CFI is a jewel in the IPS crown. The curriculum is challenging and engaging. The 5th grade IB exhibition was amazing. Our daughter and her friends put so much thought and effort into their issues, I was blown away with the things they tackled. The teachers at this school are phenominal. They are responsive if there are questions or concerns and they know the kids really well. I've also been impressed with Mrs. Hunley.
As a parent who sends his children to CFI, I can state without hesitation that the school has a wonderful sense of community. Communication with parents is outstanding, through online systems, parent-teacher conferences, and speedy replies to emails from our childrens' teachers. Every morning our children are greeted with smiling faces and kind words.

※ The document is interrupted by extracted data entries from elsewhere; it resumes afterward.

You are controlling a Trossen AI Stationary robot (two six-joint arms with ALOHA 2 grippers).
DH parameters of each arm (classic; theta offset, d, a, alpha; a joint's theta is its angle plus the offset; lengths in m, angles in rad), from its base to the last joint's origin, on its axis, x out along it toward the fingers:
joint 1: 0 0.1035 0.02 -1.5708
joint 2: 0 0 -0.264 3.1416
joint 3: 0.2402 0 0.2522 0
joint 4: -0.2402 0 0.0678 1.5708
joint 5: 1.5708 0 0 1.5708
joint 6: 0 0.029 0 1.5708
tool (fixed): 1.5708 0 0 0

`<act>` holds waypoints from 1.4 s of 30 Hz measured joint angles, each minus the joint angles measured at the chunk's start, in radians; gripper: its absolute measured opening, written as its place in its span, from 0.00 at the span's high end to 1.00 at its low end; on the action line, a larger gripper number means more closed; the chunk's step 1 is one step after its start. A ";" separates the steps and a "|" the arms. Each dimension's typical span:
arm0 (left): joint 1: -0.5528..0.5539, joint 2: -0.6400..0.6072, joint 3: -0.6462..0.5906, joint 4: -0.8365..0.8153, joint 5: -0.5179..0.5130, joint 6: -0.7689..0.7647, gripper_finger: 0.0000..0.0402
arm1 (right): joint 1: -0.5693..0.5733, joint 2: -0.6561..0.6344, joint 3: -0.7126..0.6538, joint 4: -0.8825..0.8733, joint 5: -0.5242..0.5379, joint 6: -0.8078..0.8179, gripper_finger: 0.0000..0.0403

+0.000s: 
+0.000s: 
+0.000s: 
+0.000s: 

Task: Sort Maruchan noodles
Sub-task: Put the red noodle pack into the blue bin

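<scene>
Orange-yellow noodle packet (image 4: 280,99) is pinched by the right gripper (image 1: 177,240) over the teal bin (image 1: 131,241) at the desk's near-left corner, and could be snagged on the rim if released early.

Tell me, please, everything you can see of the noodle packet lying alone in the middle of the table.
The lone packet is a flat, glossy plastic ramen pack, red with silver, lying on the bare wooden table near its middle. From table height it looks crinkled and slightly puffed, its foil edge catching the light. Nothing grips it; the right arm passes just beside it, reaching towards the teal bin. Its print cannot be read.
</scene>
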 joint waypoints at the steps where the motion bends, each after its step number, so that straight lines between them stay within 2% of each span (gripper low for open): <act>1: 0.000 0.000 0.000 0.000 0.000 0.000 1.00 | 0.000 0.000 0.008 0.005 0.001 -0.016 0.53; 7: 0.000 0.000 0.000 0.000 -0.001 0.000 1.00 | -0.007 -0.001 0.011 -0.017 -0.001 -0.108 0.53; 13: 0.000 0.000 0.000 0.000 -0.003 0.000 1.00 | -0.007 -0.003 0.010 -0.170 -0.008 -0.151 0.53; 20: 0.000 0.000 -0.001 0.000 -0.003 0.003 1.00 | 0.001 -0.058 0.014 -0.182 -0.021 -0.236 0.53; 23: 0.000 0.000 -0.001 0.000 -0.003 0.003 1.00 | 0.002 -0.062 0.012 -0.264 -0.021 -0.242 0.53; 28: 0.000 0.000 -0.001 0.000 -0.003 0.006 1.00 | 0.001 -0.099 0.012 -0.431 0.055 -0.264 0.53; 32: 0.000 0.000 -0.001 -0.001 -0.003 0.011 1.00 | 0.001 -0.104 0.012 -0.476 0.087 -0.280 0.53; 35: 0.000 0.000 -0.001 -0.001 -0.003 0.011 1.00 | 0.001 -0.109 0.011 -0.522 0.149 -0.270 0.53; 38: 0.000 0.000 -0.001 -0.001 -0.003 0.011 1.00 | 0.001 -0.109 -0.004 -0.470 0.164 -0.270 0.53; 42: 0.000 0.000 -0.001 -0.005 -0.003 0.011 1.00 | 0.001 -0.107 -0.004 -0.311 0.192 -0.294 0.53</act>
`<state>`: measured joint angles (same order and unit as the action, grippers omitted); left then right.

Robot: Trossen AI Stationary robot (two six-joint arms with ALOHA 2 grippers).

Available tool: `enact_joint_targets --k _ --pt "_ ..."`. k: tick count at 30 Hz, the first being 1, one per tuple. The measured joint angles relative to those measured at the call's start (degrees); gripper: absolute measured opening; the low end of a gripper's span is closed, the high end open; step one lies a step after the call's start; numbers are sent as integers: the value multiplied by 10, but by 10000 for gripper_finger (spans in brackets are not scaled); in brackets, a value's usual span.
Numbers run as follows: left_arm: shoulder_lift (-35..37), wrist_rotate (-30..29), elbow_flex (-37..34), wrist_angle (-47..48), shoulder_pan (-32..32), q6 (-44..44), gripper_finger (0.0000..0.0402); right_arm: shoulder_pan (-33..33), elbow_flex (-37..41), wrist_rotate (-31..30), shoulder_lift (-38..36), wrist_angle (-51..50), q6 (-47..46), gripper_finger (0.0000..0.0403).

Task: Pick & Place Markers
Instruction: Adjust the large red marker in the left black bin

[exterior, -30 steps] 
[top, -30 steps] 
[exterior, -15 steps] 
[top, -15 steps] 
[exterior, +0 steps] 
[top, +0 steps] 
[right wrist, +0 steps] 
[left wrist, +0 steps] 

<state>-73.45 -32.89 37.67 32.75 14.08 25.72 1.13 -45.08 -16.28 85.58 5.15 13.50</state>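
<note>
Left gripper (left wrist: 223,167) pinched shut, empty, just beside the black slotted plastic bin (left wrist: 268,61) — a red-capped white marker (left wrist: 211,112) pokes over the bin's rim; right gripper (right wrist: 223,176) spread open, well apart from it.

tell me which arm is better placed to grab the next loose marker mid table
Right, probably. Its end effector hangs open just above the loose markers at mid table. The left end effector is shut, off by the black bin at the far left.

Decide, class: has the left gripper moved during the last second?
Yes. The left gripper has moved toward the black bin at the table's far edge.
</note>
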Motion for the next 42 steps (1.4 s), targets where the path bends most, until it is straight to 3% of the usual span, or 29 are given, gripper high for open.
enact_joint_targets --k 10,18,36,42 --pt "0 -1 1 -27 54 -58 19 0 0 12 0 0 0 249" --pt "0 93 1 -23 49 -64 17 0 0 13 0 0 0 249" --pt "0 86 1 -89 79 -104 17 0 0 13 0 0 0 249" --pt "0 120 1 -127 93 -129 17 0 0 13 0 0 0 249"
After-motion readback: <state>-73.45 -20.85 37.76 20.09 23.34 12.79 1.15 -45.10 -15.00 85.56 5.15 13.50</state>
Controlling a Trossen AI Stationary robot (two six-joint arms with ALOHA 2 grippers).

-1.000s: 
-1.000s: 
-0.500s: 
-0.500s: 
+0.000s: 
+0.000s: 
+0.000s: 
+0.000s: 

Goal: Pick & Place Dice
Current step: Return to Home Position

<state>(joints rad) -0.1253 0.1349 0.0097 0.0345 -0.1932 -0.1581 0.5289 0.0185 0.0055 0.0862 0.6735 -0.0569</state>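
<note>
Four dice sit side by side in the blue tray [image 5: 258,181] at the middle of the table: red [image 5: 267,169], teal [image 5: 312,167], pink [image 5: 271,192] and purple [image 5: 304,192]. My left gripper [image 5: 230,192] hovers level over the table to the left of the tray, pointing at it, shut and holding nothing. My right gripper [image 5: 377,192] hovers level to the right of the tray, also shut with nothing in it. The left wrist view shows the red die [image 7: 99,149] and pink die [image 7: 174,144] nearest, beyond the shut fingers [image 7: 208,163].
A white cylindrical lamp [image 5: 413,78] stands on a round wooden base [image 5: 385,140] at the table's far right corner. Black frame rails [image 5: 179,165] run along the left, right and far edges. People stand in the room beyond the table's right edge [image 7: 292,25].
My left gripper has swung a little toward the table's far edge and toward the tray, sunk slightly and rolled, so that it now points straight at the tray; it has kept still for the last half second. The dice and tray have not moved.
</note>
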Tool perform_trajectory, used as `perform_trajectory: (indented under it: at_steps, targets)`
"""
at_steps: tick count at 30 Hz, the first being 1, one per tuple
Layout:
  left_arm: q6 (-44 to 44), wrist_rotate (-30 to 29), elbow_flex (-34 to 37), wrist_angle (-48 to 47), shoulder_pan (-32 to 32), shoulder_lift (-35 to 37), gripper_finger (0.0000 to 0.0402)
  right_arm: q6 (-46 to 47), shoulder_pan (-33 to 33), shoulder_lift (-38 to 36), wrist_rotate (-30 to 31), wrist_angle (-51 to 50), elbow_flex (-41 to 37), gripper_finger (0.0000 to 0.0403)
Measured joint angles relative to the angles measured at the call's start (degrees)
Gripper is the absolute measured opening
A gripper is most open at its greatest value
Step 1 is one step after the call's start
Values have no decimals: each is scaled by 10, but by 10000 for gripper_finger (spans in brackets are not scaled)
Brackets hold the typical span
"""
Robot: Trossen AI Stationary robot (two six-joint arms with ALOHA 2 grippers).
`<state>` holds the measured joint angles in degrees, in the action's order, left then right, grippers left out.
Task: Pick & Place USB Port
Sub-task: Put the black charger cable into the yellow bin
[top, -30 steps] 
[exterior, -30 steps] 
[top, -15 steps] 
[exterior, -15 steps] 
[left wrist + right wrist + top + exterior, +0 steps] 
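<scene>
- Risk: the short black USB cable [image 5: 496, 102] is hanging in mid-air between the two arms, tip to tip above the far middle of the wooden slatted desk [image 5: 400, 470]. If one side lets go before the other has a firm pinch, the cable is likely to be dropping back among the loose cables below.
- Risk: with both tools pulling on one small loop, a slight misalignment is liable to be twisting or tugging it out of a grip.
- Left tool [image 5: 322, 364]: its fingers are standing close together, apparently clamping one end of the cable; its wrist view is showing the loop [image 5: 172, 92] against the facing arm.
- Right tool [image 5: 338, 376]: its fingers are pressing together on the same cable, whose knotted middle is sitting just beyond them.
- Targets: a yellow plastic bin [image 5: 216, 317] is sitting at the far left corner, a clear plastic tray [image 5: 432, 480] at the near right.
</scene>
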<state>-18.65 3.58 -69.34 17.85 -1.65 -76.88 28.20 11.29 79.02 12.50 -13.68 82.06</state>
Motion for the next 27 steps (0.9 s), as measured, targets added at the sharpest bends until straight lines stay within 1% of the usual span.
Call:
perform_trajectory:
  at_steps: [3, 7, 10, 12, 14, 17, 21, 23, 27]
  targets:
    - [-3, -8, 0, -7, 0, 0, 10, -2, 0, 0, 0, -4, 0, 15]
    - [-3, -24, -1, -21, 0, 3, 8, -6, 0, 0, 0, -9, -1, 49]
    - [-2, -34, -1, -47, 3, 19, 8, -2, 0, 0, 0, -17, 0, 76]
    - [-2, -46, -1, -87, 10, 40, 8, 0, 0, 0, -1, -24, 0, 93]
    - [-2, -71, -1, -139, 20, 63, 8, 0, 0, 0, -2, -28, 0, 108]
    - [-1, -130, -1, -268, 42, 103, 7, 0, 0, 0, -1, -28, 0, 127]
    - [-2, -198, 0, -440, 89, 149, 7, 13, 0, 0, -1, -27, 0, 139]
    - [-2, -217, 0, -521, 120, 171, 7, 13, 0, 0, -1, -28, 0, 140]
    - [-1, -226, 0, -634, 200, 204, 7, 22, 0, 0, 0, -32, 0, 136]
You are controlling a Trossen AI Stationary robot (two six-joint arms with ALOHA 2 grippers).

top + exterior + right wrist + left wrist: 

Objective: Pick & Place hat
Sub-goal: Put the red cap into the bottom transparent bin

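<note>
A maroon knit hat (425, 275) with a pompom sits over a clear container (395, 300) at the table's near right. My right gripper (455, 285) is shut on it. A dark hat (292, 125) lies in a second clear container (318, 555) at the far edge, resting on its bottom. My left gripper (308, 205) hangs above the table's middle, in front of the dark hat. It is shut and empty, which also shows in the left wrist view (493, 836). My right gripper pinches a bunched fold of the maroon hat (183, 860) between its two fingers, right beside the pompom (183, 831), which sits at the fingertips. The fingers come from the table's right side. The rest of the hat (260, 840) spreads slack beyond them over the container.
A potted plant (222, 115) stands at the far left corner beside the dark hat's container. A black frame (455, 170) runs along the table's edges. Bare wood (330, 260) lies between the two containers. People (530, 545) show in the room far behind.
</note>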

We enjoy talking with other parents as we pick up and drop off our children. In regards to class size, I found the sizes to be no larger than some of the private schools we looked at, and in some instances, they were smaller. The principal is new, and may seem formal at first, but throughout the year she has proven to be very warm and caring, sitting with the kids during convocations and reassuring one of my children when he had a hard time saying goodbye to us one day. Our kids look up to her and love her visits to the classroom! I am very happy with our children's experience at CFI.
I have been extremely lucky to work at CFI for 12 years. Throughout my time, I have been supported by amazing colleagues, administrators, parents, and community partners. The children I serve are passionate about learning and community service. CFI is more than a school, it is a family.
We have had kids at this amazing IB school for 10 years, and it is nothing short of remarkable--rigorous, nurturing, diverse, arts savvy, project-based, eco-conscious, entirely focused on the whole child and launching them as inquiring citizens of the world. This is what public education should be.